ですが、そういった輩は、実はやっている事が包括的じゃないので、私から見るとあまり良くないことだと思っています。

こういう人たちが世間でデータサイエンティストだと言われるのは間違っています。

こういった方々はコンピューターサイエンスがわかっていないわけで、これはこれで非常にバランスが悪い人なのです。統計の事だけ言ってる人は実は胡散臭いなと思って下さい。

『統計学が最強の学問である』(ダイヤモンド社・西内 啓さん著)は大ベストセラーとなりましたよね。著者の専門性である頻度論統計の本領が発揮されており、読み手を引き込む工夫もされていて、本当に素晴らしい本だと思います。

先日私も著者の西内氏にお会いする機会があり、次の著書を期待しているところです。

ただ、重要なのは、私の本もしかり、西内さんの本もしかりですが、ある1冊の本を読んで、そこに載っていたことを理解できたからといって、それで全て学んだ気になり、金科玉条の如くになって思考停止していしまうとしたら、それは怖いことなんです。

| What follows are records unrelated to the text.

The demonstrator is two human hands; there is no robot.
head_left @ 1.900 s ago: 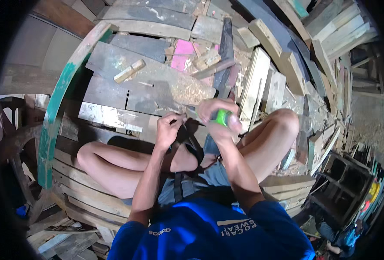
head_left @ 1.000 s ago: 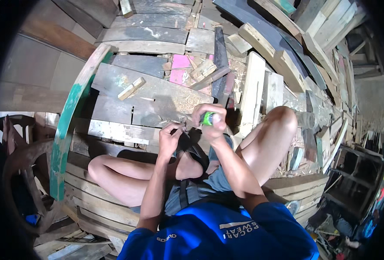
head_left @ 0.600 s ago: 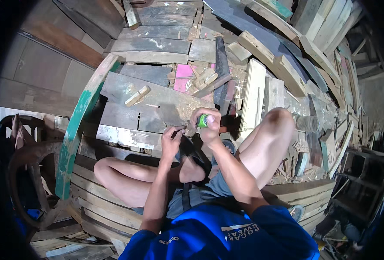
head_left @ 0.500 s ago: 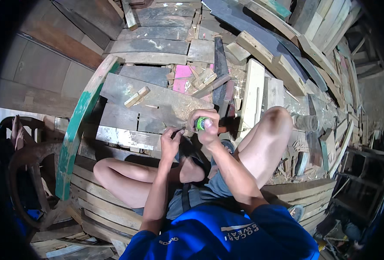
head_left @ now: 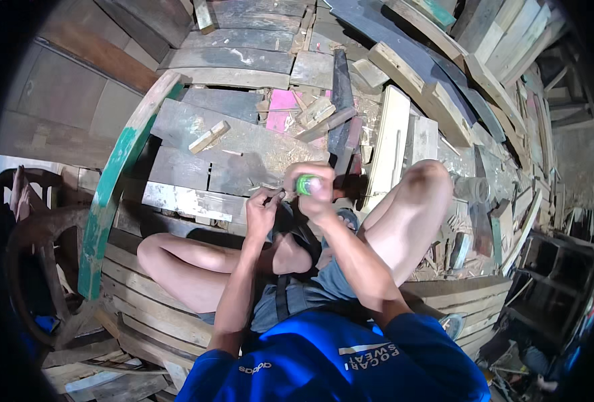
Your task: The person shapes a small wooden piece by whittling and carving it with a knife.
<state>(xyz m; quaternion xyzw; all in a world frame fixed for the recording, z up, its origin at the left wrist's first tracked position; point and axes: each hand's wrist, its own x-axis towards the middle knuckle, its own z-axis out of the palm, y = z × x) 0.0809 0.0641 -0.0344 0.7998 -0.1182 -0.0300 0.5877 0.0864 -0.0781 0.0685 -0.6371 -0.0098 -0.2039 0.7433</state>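
Note:
My right hand (head_left: 312, 194) is wrapped round a tool with a bright green handle (head_left: 307, 184). Motion smears that hand, and the tool's working end cannot be made out. Close to its left, my left hand (head_left: 262, 209) is closed in a pinch; what its fingertips hold is too small and dark to name. Both hands are above my crossed legs, by the near edge of a grey board (head_left: 233, 177). Wood shavings (head_left: 280, 161) are scattered on the board just beyond them.
A small wood block (head_left: 209, 137) lies on the boards ahead. Offcuts rest on a pink patch (head_left: 281, 110). A green-painted beam (head_left: 119, 167) curves along the left. Thick planks (head_left: 411, 84) are stacked at the right, near a clear jar (head_left: 472, 189).
My right hand, with the green-handled tool, has shifted slightly left and its wrist has turned a little. My left hand keeps its pinch. The whole view has tilted slightly.

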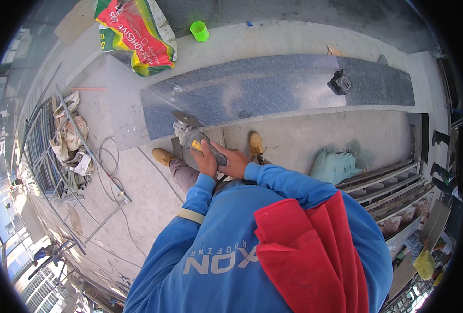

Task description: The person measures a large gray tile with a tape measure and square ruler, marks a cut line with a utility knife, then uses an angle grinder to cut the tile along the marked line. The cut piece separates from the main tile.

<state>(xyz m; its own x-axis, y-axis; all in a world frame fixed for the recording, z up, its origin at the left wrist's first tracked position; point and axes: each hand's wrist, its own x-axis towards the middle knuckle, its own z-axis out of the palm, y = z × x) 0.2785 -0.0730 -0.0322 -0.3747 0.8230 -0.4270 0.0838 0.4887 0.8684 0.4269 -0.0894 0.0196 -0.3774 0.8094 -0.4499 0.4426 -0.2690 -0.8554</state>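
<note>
Both my hands are wrapped round a dusty grey angle grinder [194,137] with a yellow label. My left hand [206,159] grips its body, and my right hand [234,162] holds the rear end just beside it. The grinder's round cutting disc [186,119] is over the near edge of a long dark grey stone slab [273,86], close to its left end. I cannot tell whether the disc touches the stone. A pale dusty line runs across the slab beyond the disc. Farther right, a black crumpled-looking object [339,82] lies on the slab.
A red and yellow adhesive bag [140,39] and a green cup [199,31] are at the back. Cables [105,156] and a metal frame [97,161] lie left, near sacks [72,135]. A pale green sack [331,166] sits right, and my boots [163,156] stand before the slab.
</note>
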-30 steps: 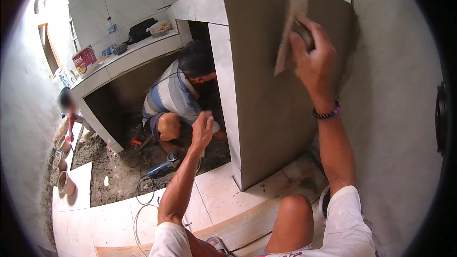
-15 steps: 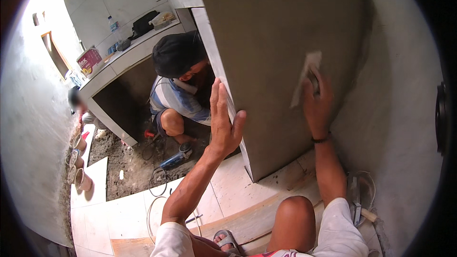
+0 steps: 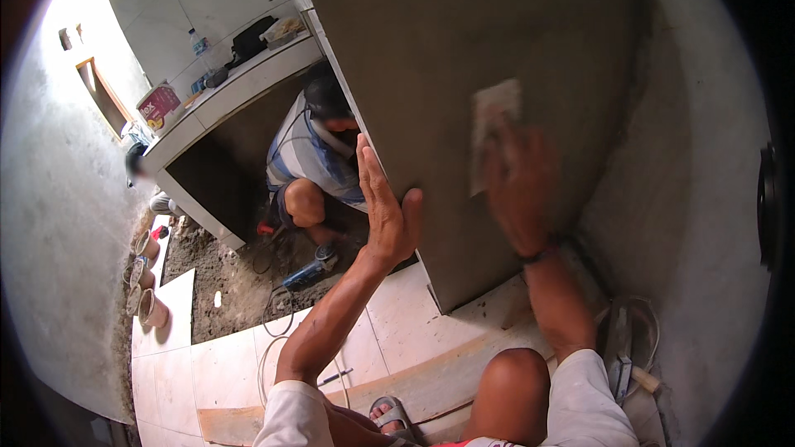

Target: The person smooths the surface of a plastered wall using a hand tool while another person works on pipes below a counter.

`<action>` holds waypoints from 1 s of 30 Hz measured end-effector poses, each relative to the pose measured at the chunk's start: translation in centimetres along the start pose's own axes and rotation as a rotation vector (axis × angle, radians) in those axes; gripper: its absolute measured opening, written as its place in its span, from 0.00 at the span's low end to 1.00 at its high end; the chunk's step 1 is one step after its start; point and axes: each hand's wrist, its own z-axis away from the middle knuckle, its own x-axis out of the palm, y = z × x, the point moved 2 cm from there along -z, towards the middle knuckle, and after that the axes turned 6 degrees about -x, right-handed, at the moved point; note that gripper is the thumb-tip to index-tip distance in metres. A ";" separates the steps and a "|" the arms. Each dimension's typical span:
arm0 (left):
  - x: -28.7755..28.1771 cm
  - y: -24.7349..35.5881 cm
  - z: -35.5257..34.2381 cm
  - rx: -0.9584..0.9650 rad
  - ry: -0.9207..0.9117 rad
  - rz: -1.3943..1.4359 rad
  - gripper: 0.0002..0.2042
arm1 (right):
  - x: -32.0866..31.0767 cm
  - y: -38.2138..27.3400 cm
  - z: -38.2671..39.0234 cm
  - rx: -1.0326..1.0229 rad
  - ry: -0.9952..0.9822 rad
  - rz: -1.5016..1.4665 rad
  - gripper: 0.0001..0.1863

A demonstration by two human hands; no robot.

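Note:
A grey, freshly plastered wall panel (image 3: 414, 41) stands upright before me. My right hand (image 3: 526, 186), smeared by motion, grips a pale rectangular plastering float (image 3: 497, 103) that lies against the plaster. Its handle is hidden behind my fingers. At the panel's left edge, my left hand (image 3: 389, 215) rests with straight fingers pointing up and the thumb apart. It holds nothing, and its palm is against the white edge strip.
Left of the panel a co-worker (image 3: 310, 153) crouches under a tiled counter (image 3: 248, 87), near a blue angle grinder (image 3: 310, 269). Several buckets (image 3: 151, 309) line the left wall. A wooden plank (image 3: 414, 377) lies below me; a wooden-handled tool (image 3: 644, 377) sits at lower right.
My right hand has moved the float leftward across the plaster, and the float's face shows more broadly. The co-worker's head is lower. My left hand stays at the edge.

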 end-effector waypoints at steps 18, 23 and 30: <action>0.5 0.6 -0.6 0.111 0.107 0.065 0.38 | 5.6 5.5 9.4 -0.273 0.078 0.004 0.26; 0.8 0.1 -0.3 0.075 0.114 0.066 0.40 | 3.2 0.4 2.6 -0.192 0.157 -0.091 0.25; 0.9 0.3 0.0 0.037 0.075 0.039 0.40 | 6.1 6.6 9.0 -0.236 0.164 -0.037 0.21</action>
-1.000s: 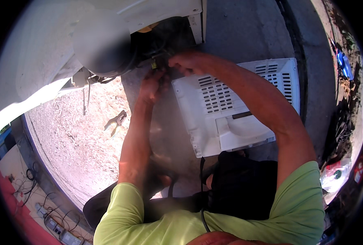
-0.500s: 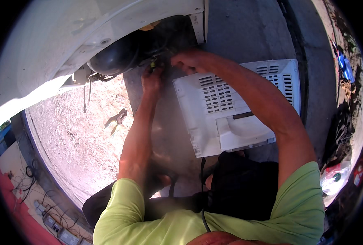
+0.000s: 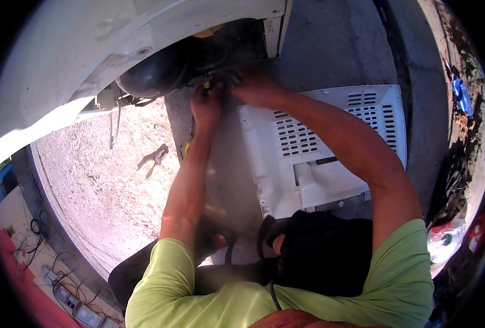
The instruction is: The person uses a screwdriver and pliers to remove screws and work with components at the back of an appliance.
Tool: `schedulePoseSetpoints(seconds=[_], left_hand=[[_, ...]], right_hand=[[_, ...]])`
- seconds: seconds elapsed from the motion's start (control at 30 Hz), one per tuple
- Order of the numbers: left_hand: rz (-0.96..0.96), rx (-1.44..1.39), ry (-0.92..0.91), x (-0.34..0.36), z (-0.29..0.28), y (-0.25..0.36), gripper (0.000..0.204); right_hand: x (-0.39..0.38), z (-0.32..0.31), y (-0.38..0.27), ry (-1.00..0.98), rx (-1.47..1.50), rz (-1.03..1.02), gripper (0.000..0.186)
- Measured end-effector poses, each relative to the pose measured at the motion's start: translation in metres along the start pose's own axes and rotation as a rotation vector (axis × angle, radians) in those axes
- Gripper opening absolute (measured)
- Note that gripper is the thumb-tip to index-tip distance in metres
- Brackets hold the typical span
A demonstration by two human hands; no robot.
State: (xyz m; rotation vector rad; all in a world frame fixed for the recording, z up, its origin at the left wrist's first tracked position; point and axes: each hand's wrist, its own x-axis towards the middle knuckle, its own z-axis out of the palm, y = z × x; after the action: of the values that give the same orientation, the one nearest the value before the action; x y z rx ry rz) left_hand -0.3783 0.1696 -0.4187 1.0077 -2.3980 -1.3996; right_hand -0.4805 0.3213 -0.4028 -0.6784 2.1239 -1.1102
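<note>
Reaching under the open edge of the white appliance (image 3: 100, 44), you work with your two hands near each other but apart. Your left hand (image 3: 205, 107) has its fingers drawn together, apparently pinching a small yellow piece (image 3: 207, 86); this sits at the fingertips, just right of the dark rounded housing (image 3: 149, 77). Holding it up there probably steadies it beside the opening while leaving room for your other hand. Your right hand (image 3: 252, 91) is curled next to a metallic piece (image 3: 236, 79), but shadow covers its fingertips, so I cannot tell whether it grips that piece.

Your right forearm crosses above the white vented panel (image 3: 267, 177), which lies on the floor beside the appliance, presumably so the opening is accessible. The pliers (image 3: 154, 158) lie left of your left forearm, perhaps to be within easy reach.

You are over grey concrete (image 3: 335, 44) in shade, with a dark groove along its right; to the left, a rough patch of ground (image 3: 95, 169) glares in sunlight. Far left, dark cords (image 3: 35, 249) trail over a pale surface beside something red. Along the right rim, a blue object (image 3: 461, 97) and a clear plastic bag (image 3: 444, 243) lie among litter.
</note>
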Motion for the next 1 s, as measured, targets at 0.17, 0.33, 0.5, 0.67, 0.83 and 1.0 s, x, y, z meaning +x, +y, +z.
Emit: schedulePoseSetpoints(seconds=[0.17, 0.33, 0.5, 0.67, 0.83, 1.0], left_hand=[[-0.049, -0.105, -0.047, 0.003, -0.002, -0.007, 0.039], [-0.099, -0.054, -0.064, 0.006, -0.007, -0.008, 0.039], [-0.053, -0.089, -0.069, 0.007, -0.003, -0.009, 0.038], [-0.098, -0.084, -0.077, 0.007, -0.006, -0.012, 0.038], [-0.075, -0.042, -0.056, -0.003, -0.009, 0.014, 0.036], [-0.08, -0.113, -0.094, 0.001, -0.009, 0.008, 0.036]], right_hand=[[-0.003, -0.001, 0.003, -0.037, -0.063, -0.069, 0.043], [0.004, -0.014, 0.001, -0.294, 0.528, 0.409, 0.037], [0.015, -0.013, 0.014, -0.229, 0.249, 0.17, 0.039], [0.019, -0.024, -0.008, -0.321, 0.14, 0.201, 0.041], [0.009, -0.031, -0.03, -0.297, 0.238, 0.382, 0.042], [0.014, -0.033, -0.026, -0.353, 0.164, 0.352, 0.04]])
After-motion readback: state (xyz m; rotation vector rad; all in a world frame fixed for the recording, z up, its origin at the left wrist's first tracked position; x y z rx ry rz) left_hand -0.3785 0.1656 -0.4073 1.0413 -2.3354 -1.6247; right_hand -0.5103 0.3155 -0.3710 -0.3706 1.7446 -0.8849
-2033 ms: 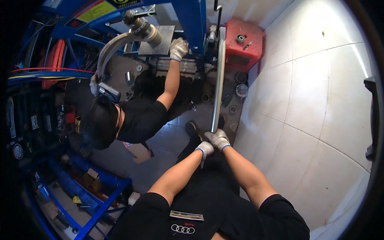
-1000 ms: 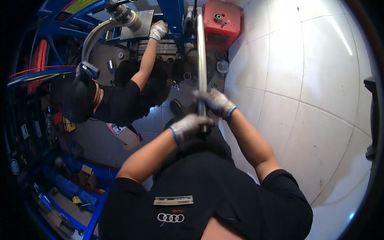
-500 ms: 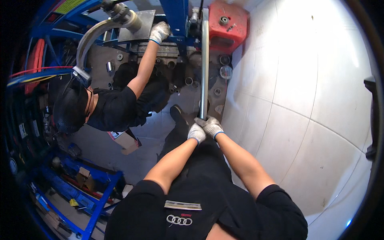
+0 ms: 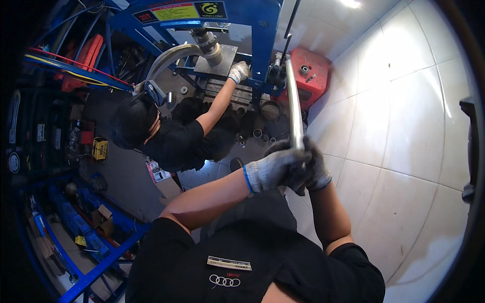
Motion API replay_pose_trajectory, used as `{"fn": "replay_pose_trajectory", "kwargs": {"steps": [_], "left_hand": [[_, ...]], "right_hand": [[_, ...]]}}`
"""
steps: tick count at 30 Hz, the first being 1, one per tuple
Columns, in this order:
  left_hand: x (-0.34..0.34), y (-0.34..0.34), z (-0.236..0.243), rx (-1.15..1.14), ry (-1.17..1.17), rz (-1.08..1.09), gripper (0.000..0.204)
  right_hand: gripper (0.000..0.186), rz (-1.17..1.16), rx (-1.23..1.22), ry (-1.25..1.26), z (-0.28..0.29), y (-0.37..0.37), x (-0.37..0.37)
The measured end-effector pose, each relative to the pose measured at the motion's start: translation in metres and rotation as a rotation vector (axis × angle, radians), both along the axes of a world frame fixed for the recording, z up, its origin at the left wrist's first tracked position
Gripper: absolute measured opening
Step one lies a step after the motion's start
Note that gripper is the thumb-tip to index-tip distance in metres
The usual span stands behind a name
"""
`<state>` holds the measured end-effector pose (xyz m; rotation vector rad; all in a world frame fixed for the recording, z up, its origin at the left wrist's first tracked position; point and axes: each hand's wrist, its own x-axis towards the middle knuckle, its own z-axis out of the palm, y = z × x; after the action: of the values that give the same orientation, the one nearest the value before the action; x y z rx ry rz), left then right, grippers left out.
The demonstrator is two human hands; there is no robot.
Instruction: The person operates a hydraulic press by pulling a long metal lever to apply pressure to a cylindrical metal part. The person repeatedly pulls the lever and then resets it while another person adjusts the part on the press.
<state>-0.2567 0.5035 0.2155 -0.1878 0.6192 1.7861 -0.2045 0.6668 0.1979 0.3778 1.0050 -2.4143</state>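
Observation:
Both my gloved hands grip the near end of a long shiny steel lever [image 4: 293, 103]. My left hand [image 4: 275, 168] wraps it from the left, my right hand [image 4: 314, 169] from the right, fingers overlapping. The lever runs up to the blue hydraulic press frame [image 4: 262, 30]. Beside the press crouches another person in black [image 4: 166, 139], whose gloved hand [image 4: 237, 71] rests at the edge of a grey metal plate [image 4: 214, 64] under the press ram.
A red box-shaped unit [image 4: 313, 76] stands on the floor right of the press. Rings and round metal parts [image 4: 260, 132] lie at the press base. Blue shelving [image 4: 76, 237] with small items fills the left. Pale floor tiles [image 4: 399, 131] spread right.
The lever end has swung up and nearer to me, with both hands still on it. The view has shifted, so the press and the crouching person sit further right in the frame.

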Motion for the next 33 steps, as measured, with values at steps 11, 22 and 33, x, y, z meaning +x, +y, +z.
{"fn": "replay_pose_trajectory", "kwargs": {"steps": [11,22,33], "left_hand": [[0.107,-0.017,-0.308,-0.857,1.097,-0.611,0.029],[-0.019,-0.008,0.008,0.092,-0.049,-0.106,0.032],[0.101,-0.026,-0.334,-0.561,1.358,-0.817,0.034]], "right_hand": [[0.051,0.312,1.048,-0.628,-0.247,-0.067,0.032],[0.028,-0.164,0.05,-0.13,0.012,-0.007,-0.036],[0.069,0.509,1.034,-0.453,-0.214,-0.045,0.029]]}}
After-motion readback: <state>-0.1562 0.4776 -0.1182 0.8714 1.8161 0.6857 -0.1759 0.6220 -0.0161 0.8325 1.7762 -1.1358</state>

統計学は本当に幅広い。データマイニングなどでSASを使ってる人は機械学習のことをわかってない事もあります。

例えば協調フィルタリングや、集合知プログラミングとか・・・。

話を戻すと、とにかく「なんでSASなんでしたっけ?」とぶつけてみる事が一番です。

あと、経営企画で考えないといけないのは、3つのプロセス「明確な目標の設定」-「解析」-「最適化」ができる人を参謀として構えておくことです。

私のNY時代の上司は「常に患者のためになっているのか考えなさい」と毎日言っていました。患者が喜んでくれないものを分析して提供したって意味がないのです。

ビジネスの世界では統計だとか、ビッグデータだとかの前に、経営企画の方は「常にお客様の為になっているのか?」を考え続ける事が必要だと思っています。